According to the available data [4], the world mine production of tungsten is estimated at 78,000 tons in 2023 (Figure 2). The mine production of tungsten is dominated by China, providing more than 80% of the global W-production. As far as the European Union is concerned, the main mining production of tungsten is concentrated mostly in Austria, Portugal and Spain.

Although tungsten resources and reserves are scattered across many countries, China remains prevalent [4], with nearly 52% of the world’s reserves, estimated at 4.4 × 10⁶·tons (Figure 3). Australia and Russia hold second and third place, with their W-reserves estimated at around 13% and 9%, respectively.

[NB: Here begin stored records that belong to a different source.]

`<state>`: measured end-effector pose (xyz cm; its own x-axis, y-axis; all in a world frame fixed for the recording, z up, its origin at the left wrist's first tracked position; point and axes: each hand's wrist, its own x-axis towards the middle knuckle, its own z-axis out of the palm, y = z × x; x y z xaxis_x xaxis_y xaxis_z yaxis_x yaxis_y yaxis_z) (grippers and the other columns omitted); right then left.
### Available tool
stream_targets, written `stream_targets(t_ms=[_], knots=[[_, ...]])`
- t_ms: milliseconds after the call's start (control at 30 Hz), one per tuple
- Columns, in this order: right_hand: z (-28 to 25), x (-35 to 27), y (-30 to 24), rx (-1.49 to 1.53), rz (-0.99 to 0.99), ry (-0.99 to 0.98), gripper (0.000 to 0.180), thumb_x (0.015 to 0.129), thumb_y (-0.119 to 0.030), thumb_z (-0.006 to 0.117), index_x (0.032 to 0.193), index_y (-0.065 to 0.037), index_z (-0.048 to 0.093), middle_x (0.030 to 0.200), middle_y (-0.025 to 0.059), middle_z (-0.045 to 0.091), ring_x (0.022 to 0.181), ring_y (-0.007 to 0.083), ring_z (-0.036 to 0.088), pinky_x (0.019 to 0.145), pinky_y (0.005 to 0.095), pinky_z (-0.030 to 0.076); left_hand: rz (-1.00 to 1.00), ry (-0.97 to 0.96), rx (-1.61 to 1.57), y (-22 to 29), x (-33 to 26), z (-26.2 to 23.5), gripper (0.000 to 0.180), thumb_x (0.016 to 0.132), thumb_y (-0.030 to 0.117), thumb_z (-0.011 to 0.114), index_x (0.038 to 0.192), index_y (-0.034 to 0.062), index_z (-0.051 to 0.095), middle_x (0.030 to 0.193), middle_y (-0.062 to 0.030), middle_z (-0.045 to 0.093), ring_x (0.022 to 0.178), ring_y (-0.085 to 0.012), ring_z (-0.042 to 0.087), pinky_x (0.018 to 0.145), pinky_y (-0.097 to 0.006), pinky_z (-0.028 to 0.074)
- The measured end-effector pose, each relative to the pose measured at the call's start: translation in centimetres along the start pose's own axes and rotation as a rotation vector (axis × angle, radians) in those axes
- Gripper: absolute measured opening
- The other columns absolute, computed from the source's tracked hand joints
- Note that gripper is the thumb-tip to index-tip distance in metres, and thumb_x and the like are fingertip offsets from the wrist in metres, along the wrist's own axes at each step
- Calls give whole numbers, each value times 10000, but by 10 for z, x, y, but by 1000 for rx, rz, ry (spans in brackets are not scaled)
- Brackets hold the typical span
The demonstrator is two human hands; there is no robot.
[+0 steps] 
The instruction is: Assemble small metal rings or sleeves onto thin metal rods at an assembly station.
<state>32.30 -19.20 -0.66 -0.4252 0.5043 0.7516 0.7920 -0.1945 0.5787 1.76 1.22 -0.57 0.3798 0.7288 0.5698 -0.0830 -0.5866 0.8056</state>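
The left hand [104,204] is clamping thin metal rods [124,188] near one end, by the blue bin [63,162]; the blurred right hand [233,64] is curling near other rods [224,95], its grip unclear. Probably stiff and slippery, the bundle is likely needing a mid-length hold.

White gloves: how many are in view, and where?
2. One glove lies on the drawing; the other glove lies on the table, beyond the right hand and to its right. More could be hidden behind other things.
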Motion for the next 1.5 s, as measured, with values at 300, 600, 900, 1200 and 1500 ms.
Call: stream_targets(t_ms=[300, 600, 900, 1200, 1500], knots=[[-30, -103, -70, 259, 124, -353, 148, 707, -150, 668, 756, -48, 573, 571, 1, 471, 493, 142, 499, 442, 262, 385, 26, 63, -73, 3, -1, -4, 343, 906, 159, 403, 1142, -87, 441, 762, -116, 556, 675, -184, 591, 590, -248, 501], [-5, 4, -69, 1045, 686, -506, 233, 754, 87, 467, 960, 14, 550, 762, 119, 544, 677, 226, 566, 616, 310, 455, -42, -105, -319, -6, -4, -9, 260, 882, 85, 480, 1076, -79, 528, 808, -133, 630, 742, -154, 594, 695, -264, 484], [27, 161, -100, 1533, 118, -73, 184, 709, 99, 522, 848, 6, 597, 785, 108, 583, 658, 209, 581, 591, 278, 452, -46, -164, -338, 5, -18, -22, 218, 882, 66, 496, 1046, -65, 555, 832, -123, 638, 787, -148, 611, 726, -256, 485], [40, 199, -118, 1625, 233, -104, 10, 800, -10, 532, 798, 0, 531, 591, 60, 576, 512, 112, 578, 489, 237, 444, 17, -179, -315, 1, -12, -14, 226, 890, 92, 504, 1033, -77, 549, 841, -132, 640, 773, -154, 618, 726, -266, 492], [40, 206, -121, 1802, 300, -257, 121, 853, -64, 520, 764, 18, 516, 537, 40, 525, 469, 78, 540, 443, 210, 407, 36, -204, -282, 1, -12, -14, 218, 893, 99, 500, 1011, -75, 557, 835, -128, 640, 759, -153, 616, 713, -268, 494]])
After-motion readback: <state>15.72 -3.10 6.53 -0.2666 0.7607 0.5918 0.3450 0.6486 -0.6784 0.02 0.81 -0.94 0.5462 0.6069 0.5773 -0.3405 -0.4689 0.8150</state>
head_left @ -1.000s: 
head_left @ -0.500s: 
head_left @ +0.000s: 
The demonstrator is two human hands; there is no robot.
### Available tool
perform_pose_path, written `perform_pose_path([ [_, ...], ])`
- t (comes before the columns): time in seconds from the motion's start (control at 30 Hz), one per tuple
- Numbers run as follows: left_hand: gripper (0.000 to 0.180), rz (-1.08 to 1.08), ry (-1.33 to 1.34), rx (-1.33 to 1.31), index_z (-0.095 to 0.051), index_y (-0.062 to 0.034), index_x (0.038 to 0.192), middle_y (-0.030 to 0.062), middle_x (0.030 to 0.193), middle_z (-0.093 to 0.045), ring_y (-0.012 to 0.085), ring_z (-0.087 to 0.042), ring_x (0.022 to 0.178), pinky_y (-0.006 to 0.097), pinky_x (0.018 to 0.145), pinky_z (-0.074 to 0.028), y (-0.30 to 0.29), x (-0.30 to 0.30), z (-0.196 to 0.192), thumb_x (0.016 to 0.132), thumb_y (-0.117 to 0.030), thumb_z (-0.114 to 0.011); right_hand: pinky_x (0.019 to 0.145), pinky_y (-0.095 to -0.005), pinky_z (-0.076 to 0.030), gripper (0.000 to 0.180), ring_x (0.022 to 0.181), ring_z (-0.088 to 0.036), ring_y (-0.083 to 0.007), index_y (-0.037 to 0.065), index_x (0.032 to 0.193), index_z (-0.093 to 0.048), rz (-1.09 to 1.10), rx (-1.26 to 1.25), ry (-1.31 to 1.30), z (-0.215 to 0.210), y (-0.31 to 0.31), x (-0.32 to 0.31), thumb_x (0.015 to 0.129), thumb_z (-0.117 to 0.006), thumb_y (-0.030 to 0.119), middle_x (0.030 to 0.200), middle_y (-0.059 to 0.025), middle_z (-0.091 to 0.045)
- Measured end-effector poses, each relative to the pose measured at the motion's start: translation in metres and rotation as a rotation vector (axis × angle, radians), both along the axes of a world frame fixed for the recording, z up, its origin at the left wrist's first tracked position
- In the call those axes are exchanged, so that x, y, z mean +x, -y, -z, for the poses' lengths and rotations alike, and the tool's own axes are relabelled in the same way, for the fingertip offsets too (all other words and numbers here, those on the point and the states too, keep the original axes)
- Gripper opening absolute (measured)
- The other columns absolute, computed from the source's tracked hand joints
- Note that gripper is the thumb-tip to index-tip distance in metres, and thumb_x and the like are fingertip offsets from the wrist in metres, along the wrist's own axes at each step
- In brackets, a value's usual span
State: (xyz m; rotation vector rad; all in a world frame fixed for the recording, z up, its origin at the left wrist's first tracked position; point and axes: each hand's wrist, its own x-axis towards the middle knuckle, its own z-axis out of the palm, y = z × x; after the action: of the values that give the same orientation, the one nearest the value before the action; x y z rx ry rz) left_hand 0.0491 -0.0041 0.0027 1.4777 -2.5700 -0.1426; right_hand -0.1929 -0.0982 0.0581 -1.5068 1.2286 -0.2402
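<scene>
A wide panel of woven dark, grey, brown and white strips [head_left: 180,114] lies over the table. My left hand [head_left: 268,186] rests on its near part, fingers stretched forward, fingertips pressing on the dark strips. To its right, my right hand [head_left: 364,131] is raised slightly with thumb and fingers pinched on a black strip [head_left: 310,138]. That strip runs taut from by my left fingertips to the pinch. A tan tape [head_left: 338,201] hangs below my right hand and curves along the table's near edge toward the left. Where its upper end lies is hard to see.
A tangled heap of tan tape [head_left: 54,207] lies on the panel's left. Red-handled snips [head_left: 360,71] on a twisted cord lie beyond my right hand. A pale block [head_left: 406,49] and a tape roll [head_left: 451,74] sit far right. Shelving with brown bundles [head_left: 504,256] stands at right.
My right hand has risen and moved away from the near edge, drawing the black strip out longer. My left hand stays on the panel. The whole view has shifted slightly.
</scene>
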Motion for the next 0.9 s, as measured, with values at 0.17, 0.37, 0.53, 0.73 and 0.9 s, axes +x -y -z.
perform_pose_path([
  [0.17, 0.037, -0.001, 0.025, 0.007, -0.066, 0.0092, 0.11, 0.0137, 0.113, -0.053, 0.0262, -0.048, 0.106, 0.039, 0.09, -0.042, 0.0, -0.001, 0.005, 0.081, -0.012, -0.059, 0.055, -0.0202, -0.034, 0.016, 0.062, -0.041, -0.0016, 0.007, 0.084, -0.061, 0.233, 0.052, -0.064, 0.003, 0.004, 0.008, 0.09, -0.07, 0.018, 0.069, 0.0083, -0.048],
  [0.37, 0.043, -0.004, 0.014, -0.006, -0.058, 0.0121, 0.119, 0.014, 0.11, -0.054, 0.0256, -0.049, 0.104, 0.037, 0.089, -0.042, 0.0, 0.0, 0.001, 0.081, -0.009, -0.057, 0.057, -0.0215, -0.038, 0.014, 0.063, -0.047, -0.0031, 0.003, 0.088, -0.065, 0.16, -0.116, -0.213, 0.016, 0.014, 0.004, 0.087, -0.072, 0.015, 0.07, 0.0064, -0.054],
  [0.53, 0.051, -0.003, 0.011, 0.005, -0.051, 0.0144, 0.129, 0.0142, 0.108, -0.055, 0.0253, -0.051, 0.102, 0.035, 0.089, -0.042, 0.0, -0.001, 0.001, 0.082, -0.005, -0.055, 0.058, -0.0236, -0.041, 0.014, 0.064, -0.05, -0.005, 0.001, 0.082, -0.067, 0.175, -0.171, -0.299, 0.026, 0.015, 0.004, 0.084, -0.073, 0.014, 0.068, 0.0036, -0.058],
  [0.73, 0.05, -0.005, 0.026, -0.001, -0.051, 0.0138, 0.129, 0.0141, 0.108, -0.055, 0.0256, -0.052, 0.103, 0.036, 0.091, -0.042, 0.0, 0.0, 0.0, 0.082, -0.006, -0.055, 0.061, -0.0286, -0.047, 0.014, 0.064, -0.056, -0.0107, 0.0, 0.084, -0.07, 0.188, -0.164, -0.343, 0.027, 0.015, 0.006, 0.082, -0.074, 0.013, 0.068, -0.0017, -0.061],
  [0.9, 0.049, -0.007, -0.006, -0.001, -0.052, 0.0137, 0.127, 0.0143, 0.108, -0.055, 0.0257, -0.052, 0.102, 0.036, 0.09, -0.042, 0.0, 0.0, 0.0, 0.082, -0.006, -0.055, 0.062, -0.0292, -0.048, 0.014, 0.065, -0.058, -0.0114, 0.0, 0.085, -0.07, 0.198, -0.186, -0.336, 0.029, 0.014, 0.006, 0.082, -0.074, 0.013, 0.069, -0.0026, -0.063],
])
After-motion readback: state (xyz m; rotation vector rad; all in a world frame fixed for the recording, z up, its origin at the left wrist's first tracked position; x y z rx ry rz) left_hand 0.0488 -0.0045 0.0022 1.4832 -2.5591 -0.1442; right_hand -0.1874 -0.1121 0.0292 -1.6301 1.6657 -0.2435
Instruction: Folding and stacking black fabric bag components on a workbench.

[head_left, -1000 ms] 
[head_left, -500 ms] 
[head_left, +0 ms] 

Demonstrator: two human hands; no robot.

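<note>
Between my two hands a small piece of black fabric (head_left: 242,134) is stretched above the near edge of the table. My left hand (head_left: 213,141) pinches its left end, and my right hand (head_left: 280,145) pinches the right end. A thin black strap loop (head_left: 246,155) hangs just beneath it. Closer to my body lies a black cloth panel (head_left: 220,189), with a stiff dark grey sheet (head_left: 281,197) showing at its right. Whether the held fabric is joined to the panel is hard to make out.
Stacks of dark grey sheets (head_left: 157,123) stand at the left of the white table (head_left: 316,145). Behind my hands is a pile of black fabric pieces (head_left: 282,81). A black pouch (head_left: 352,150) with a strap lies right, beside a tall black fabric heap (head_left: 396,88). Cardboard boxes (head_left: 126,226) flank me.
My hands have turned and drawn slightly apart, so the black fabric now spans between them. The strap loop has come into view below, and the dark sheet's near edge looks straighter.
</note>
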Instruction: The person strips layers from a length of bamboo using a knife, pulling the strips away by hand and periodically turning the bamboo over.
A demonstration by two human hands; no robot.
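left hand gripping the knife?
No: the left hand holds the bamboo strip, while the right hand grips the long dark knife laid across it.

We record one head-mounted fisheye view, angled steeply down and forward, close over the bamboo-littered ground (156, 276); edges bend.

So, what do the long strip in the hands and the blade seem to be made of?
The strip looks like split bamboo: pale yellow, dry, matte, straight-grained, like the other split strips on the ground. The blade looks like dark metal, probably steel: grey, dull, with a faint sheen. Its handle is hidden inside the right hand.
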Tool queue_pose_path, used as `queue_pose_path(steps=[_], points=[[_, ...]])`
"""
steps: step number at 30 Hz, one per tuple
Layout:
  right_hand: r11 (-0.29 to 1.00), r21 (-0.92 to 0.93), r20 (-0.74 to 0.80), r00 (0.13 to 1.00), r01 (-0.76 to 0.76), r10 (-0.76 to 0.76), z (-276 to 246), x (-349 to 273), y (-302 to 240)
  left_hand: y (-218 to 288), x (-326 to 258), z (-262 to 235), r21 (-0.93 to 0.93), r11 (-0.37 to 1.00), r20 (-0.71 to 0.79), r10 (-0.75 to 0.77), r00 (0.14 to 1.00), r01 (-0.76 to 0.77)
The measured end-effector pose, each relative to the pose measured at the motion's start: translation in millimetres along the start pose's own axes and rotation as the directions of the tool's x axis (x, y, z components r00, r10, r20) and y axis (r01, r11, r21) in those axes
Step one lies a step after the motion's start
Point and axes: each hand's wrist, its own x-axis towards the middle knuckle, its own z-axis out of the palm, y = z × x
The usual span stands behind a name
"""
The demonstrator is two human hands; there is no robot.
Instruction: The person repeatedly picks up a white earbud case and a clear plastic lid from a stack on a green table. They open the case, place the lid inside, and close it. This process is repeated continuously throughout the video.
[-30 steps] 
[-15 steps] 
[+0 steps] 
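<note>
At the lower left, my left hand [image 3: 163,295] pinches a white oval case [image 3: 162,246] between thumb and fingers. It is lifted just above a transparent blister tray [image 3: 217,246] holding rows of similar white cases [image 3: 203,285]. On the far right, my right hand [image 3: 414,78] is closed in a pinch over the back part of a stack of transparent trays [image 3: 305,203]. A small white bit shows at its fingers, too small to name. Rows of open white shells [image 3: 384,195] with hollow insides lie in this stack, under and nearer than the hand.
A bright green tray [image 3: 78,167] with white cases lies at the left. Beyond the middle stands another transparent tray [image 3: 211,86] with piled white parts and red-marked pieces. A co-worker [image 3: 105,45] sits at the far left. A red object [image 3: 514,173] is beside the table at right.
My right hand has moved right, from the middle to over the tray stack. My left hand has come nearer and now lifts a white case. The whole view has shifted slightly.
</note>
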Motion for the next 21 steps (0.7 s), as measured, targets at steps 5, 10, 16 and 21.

As mentioned above, the main tungsten ores of industrial importance are scheelite (CaWO₄) and wolframite [(Fe,Mn)WO₄), the latter being a solid solution of the isomorphic minerals, namely ferberite and hubnerite. Scheelite and wolframite account for 70% and 30% of the world resources, respectively. In general, most deposits have low WO₃ content, which can, at most, reach 2% WO₃ for richer W-ores; however, the extractive metallurgy of tungsten requires concentrates with around 65% WO₃ content.

Therefore, the ores must first go through physical enrichment processes that are often complicated due to their complex elemental, chemical and mineralogical compositions [5]. All of the known mineral processing methods, as well as the development of advanced flow-sheets for the treatment of scheelite ores, resulting in a W-concentrate of metallurgical grade, were summarized in Reference [5].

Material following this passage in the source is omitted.